---------- Data to use ----------

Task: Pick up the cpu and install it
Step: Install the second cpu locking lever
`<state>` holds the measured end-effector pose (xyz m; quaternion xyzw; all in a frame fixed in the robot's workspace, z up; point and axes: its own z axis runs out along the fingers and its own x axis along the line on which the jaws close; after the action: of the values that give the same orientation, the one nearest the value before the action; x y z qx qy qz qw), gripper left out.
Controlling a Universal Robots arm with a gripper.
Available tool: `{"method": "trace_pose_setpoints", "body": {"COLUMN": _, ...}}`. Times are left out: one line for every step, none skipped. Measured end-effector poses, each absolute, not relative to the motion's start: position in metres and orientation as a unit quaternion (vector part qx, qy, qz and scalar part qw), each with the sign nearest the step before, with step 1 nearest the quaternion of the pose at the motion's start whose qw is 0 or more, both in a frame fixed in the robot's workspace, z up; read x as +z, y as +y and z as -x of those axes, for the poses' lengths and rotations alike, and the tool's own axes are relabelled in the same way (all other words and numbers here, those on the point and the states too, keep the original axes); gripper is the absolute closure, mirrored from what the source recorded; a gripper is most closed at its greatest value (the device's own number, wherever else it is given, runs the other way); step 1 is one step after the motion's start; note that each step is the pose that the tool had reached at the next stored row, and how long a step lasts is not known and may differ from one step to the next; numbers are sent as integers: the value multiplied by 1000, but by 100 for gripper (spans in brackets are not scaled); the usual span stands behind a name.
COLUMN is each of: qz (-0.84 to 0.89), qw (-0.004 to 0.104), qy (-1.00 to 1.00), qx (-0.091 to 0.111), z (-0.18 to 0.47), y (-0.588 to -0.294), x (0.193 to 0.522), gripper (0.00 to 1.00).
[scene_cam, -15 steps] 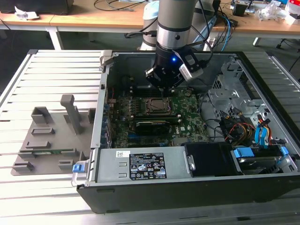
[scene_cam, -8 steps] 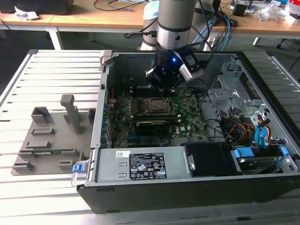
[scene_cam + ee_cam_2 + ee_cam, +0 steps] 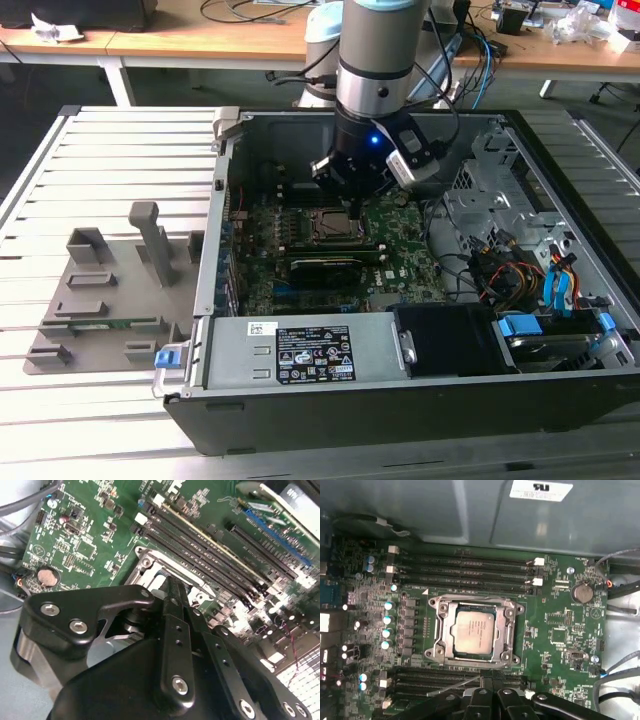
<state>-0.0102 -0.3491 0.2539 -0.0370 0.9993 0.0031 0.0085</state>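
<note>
inside the socket frame [image 3: 474, 631], the cpu [image 3: 474, 631]; end effector [image 3: 487, 692] above, cropped, grip state unclear

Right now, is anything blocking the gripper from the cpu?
Nothing visible does. The cpu lies flat in the socket frame on the motherboard, its top bare, and the gripper hangs just above the socket.
</note>
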Motion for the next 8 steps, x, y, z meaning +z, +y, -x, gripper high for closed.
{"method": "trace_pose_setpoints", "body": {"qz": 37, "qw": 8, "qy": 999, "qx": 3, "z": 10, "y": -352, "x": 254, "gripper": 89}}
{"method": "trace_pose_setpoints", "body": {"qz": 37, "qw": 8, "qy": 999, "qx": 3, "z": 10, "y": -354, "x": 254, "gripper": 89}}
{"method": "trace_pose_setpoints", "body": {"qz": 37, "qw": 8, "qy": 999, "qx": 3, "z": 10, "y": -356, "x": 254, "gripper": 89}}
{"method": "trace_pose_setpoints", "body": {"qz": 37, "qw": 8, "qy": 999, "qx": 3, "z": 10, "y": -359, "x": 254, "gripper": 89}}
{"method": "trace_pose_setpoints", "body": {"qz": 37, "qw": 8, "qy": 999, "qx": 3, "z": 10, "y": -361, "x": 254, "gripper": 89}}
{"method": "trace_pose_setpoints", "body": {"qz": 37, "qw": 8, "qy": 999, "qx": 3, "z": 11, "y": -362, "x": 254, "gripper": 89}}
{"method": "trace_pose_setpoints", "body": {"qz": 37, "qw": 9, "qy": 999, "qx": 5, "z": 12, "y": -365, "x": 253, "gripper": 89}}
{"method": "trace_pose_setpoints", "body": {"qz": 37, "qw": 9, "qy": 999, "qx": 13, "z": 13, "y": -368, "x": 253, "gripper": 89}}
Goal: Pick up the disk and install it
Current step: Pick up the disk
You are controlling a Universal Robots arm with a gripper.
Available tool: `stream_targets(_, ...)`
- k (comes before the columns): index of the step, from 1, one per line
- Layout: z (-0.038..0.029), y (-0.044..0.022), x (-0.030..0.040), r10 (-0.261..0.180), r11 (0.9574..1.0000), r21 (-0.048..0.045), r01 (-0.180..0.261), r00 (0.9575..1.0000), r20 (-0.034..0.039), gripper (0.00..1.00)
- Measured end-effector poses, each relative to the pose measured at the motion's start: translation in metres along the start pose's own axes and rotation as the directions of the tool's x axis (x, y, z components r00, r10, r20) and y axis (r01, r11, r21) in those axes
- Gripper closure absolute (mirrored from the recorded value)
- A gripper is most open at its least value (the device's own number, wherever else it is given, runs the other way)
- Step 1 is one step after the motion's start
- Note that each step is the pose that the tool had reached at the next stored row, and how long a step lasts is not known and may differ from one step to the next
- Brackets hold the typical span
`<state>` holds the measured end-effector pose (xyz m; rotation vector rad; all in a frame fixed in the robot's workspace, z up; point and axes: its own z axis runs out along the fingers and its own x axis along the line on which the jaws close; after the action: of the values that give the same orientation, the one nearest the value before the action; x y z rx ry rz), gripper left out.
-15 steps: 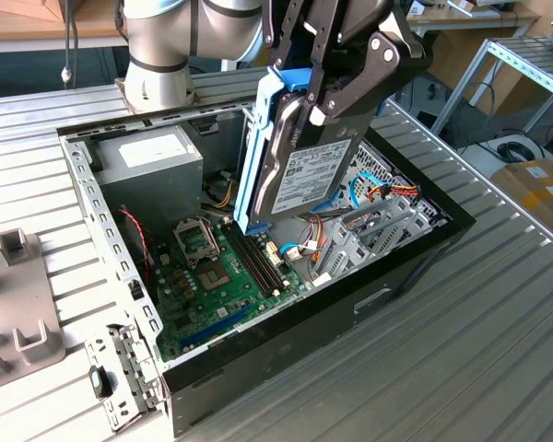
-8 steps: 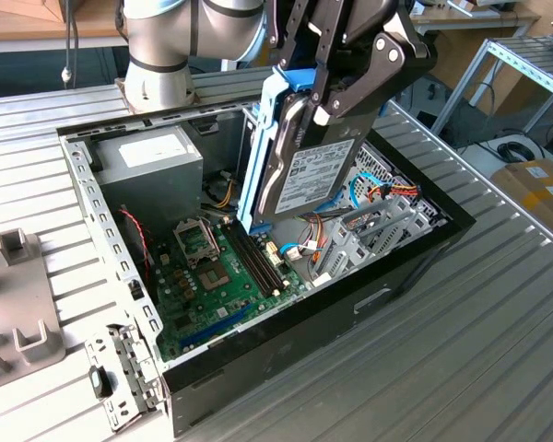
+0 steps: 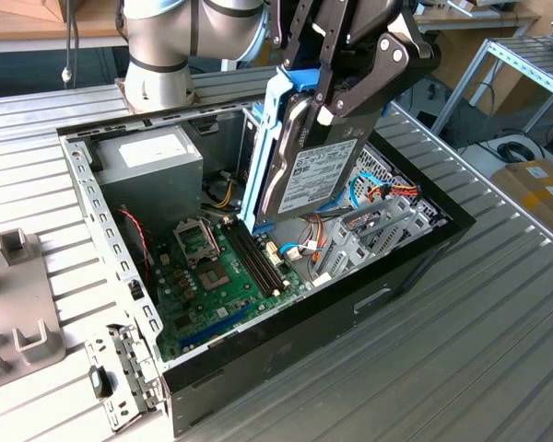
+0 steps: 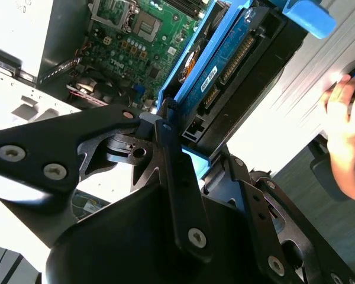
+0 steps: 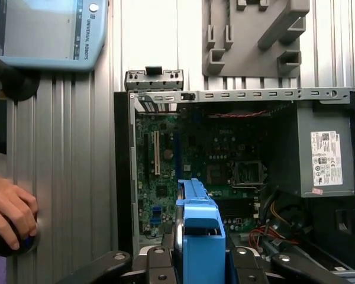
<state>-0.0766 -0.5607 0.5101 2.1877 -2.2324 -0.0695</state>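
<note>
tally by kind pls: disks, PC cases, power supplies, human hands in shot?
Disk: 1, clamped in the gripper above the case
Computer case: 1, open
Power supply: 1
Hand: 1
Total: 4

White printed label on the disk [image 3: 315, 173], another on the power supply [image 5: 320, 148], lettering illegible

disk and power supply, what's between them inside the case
Yellow and black wires show between the power supply and the disk in the exterior view.
</note>
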Motion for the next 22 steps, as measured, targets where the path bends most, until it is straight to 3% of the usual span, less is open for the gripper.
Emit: stream_targets(22,0.0006,-0.0098,-0.0002,0.000,1.0000,0.0002,0.000,1.0000,-0.0057,0.63)
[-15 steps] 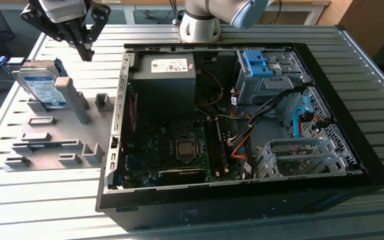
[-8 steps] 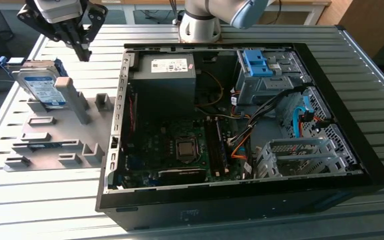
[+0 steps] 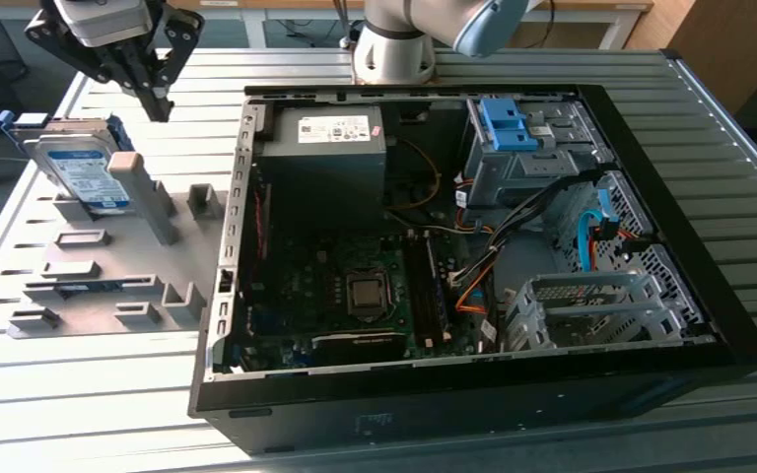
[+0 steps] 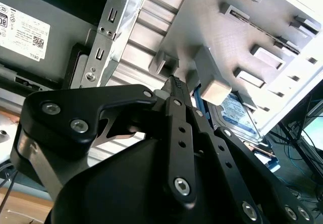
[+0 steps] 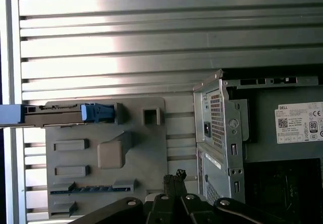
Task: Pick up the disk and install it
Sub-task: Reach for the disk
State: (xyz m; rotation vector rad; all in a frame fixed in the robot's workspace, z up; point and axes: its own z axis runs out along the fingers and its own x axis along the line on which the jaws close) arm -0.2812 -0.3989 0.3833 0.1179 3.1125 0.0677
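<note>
The gripper (image 3: 158, 103) is hanging closed up tight and carrying nothing, so if it's coming down like that it's likely jabbing the grey post (image 3: 142, 192) or tipping the disk (image 3: 79, 169) instead of straddling it. The disk is leaning on edge at the rack's (image 3: 155, 258) far corner, exterior view's left, sitting below the gripper, apart.

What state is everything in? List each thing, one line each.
disk: standing on edge in the grey holder, not gripped.
gripper: in the air near the holder, jaws shut, holding nothing.
computer case: lying flat, side panel off, insides exposed.
blue bracket: sitting in the case's drive cage.
</note>
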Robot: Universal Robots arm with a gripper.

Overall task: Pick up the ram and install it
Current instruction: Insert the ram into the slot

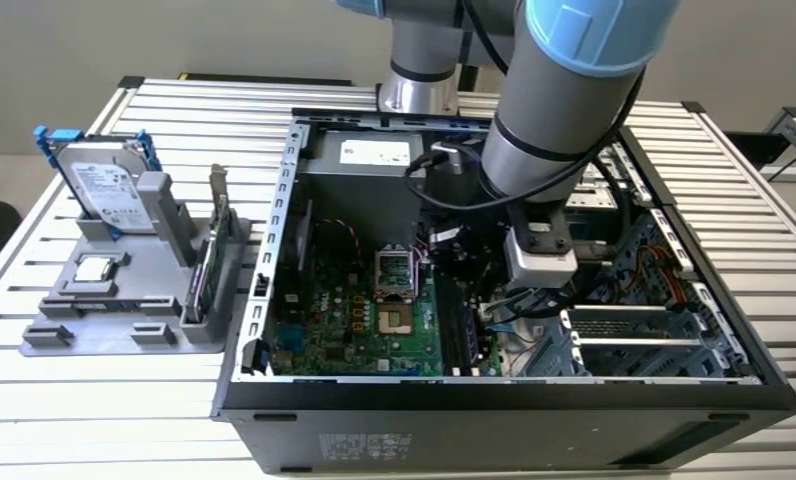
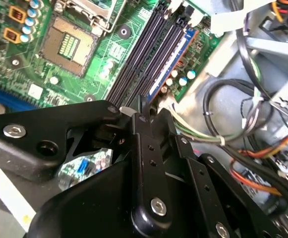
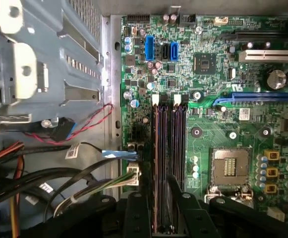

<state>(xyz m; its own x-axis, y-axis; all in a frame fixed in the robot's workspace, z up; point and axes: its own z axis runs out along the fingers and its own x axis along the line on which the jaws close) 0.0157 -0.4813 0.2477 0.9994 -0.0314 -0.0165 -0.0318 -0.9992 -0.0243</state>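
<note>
Slatted metal benching carried the open computer case, where the gripper hovered low over the motherboard's memory slots, seemingly aligning the ram; I cannot tell how its jaws stood.

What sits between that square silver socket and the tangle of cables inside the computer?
Long black slots, running side by side on the green motherboard, in the first wrist view.

The gripper is matt black metal with bright steel screws. The motherboard is glossy green, its slots smooth black plastic, and the case looks dull grey sheet metal.
</note>
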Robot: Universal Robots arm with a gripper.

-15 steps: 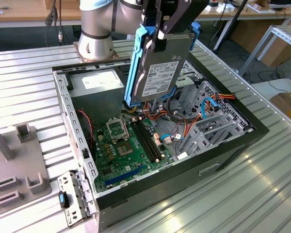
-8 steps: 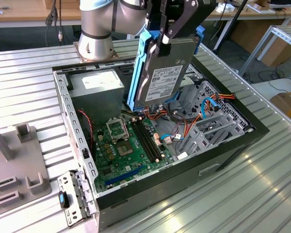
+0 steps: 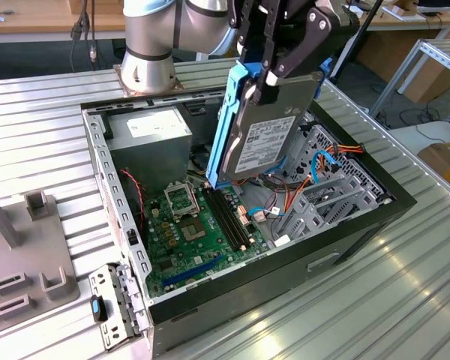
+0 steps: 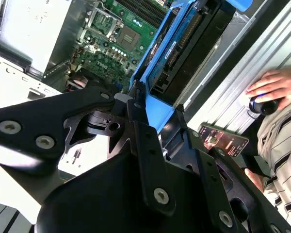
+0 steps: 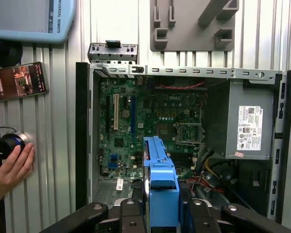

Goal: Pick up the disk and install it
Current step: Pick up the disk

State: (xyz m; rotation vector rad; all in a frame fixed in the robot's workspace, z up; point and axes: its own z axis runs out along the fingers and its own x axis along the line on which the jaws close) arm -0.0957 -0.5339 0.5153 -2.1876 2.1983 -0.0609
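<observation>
Exterior view: the fingers [image 3: 292,58] of the gripper [image 3: 274,79] are clamped on the upper edge of the disk [image 3: 266,139]. The disk hangs on edge and tilted, with its white label facing the camera. A blue rail [image 3: 226,124] runs down the side of the disk toward the exterior view's left. The lower end of the disk is above the open case [image 3: 375,217], over the board [image 3: 184,232]; whether it touches anything inside cannot be told. The power supply [image 3: 154,135] fills the case corner nearest the arm base [image 3: 146,45]. The case lies on a ribbed table [image 3: 405,300], and a grey fixture [image 3: 30,247] stands beside it at the exterior view's left.

First wrist view: outside the case wall, a hand [image 5: 12,167] rests against a knob [image 5: 7,144], and a phone [image 5: 17,80] lies just beside them on the table.
</observation>
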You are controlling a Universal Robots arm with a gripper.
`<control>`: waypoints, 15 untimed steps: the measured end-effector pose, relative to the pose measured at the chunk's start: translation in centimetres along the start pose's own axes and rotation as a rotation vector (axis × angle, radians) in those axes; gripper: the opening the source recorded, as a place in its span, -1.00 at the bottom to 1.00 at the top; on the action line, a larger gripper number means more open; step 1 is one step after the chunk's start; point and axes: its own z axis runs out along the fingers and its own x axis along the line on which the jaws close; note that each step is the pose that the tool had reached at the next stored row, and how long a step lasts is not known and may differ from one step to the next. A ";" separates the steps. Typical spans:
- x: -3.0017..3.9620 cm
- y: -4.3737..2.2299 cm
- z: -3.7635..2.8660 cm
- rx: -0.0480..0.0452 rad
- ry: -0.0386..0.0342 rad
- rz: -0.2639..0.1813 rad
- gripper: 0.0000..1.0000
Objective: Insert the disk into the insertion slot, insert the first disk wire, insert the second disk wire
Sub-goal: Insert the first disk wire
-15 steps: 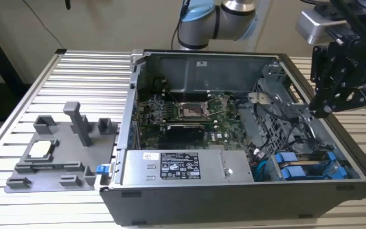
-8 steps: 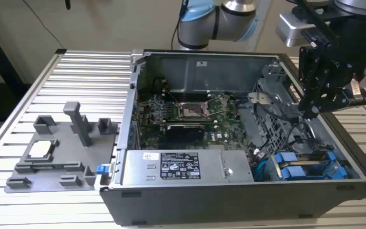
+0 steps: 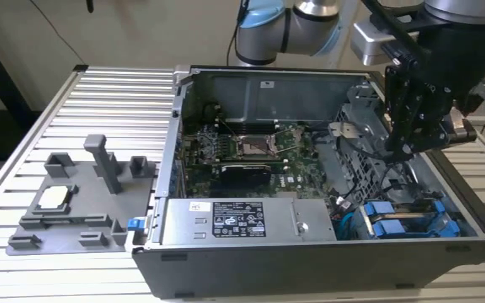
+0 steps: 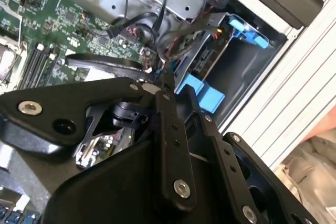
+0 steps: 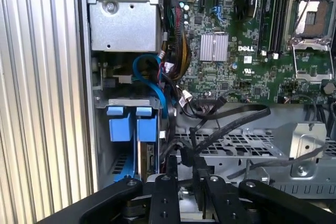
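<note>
Seemingly pinching a black wire point(image 5: 185, 157), the jaws are pressed near together inside the black computer case point(image 3: 310, 265). Further along the case's wall, two blue-framed drives point(image 5: 118, 128) sit in the insertion slot point(image 5: 128, 102); which one is the disk, I cannot tell.
</note>
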 end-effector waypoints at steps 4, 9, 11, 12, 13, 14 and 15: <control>-0.02 0.88 0.24 0.0000 0.0068 -0.003 -0.47; -0.18 1.52 0.78 0.0100 0.0054 -0.017 -0.47; -0.34 1.57 0.97 0.0213 0.0042 -0.026 -0.47; -0.42 1.58 1.04 0.0252 0.0036 -0.029 -0.47; -0.46 1.59 1.09 0.0282 0.0034 -0.032 -0.47; -0.49 1.59 1.15 0.0303 0.0030 -0.034 -0.47; -0.49 1.60 1.20 0.0303 0.0041 -0.036 -0.47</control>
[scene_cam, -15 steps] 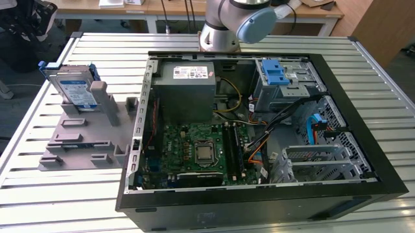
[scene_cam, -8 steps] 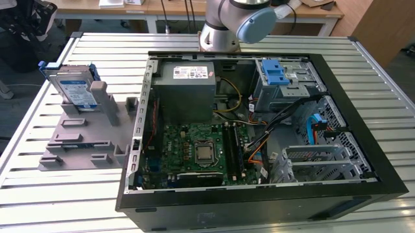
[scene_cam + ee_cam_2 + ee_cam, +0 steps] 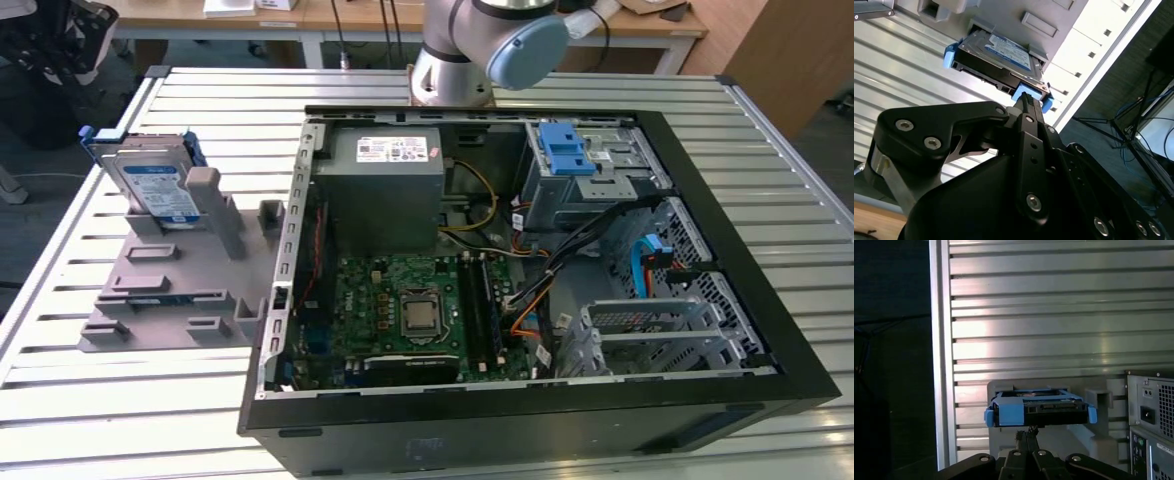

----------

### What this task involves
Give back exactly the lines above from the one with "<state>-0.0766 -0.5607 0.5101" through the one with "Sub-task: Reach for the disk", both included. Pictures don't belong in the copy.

### Response area
<state>-0.0766 -0.5607 0.5101 2.1877 -2.2324 -0.0695</state>
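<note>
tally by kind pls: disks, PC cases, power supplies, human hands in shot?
Disk: 1, clamped in the gripper above the case
Computer case: 1, open
Power supply: 1
Hand: 1
Total: 4

White printed label on the disk [image 3: 315, 173], another on the power supply [image 5: 320, 148], lettering illegible

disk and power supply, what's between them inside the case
Yellow and black wires show between the power supply and the disk in the exterior view.
</note>
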Motion for the next 22 steps, as measured, targets where the path bends most, until it is straight to 3% of the usual span, less is open for the gripper.
Emit: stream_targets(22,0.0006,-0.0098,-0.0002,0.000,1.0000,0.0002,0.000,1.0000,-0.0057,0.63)
[-15 steps] 
[-8 steps] 
[+0 steps] 
[+0 steps] 
[+0 steps] 
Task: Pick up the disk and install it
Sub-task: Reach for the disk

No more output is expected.